Why OpenSea's NFT Marketplace Can't Win. Security issues and endless copycat
listings are rife, but the platform's attempt to stop them is angering
everyone.

https://www.wired.com/story/opensea-nfts-twitter/

The fun never stops...

------------------------------

Date: Sun, 1 May 2022 10:22:05 -0700
From: Lauren Weinstein <lau...@vortex.com>
Subject: Wikimedia Foundation announces it will no longer accept
cryptocurrency donations

... following a push by users worried about the climate impact of mining and
the foundation's reputation. The foundation had accepted donations in
bitcoin, bitcoin cash and ether since 2014.

[Noted in mulptiple URLs. PGN]

------------------------------

Date: Sun, 1 May 2022 11:29:11 +1000
From: Andrew Waugh <andrew...@gmail.com>
Subject: Re: Bitcoin Is Unlikely to Go Green (RISKS-33.18)

Blockchain is unlikely to move to Proof of Stake simply because Proof of
Stake is nonsense at a fundamental level.

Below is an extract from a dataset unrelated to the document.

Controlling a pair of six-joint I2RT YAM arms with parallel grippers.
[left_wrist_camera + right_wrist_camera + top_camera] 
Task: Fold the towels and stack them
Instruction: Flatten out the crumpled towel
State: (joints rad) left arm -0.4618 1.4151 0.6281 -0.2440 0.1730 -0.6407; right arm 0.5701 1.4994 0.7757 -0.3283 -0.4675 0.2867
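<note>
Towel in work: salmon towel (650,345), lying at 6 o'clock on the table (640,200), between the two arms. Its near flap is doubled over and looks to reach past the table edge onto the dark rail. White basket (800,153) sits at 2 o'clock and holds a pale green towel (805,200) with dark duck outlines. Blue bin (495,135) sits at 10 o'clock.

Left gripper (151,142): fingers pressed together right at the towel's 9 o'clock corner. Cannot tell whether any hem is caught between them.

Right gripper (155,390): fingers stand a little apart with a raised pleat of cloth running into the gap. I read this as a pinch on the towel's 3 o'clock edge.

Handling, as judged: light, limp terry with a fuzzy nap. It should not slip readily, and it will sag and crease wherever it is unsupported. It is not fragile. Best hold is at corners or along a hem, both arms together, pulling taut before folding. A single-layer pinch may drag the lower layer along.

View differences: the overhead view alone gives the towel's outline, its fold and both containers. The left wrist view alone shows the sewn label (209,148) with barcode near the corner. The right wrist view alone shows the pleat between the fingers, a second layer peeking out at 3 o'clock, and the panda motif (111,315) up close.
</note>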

The idea behind Proof of Stake is simple enough. If the group running a
blockchain has sufficient stake in it, they can be trusted to run it
carefully and without fraud, because to do otherwise will destroy their own
stake.

The problem with this idea is that it is completely wrong. Centuries of
business history have shown that proof of stake doesn't protect against
either fraud or failure.

Every single business failure has been controlled by management satisfying
the proof of stake test. Some of them failed, of course, because of
technology or economic change, but many failed because of management hubris,
greed, foolishness, or simply not being good enough. Proof of stake is
absolutely no protection against failure due to these reasons.

Proof of Stake's protection against fraud is even worse. A fraud depends on
controlling the organisation; that is, satisfying the proof of stake test.
The control is critical to hiding what the fraudsters are doing. In
particular, note that a fraudster is not concerned with how much money is
left on the table (usually a purely notional stake), but in how much they
can skim off into their pocket along the way or at the end.

It should also be noted that business history has shown that many frauds
start off as business failures in which the owners slip into fraud in a
desperate attempt to avoid losing their stake.

The most illuminating aspect of Proof of Stake is that it shows that many
blockchain technologists/boosters are entirely innocent of any knowledge of
business, or, at least, the history of business failures and frauds. And yet
they feel confident to design and promote systems that are intended to
protect against failures and frauds.

------------------------------

Date: Tue, 3 May 2022 10:41:56 +0100
From: John Beattie <j...@jkbsc.co.uk>
Subject: Re: Bitcoin Is Unlikely to Go Green (RISKS-33.18)

Bitcoin can be made to go green by action at nation-state level. It is
super-easy to detect a mining operation by the flows of energy if not by the
major infrastructure. The Chinese managed it.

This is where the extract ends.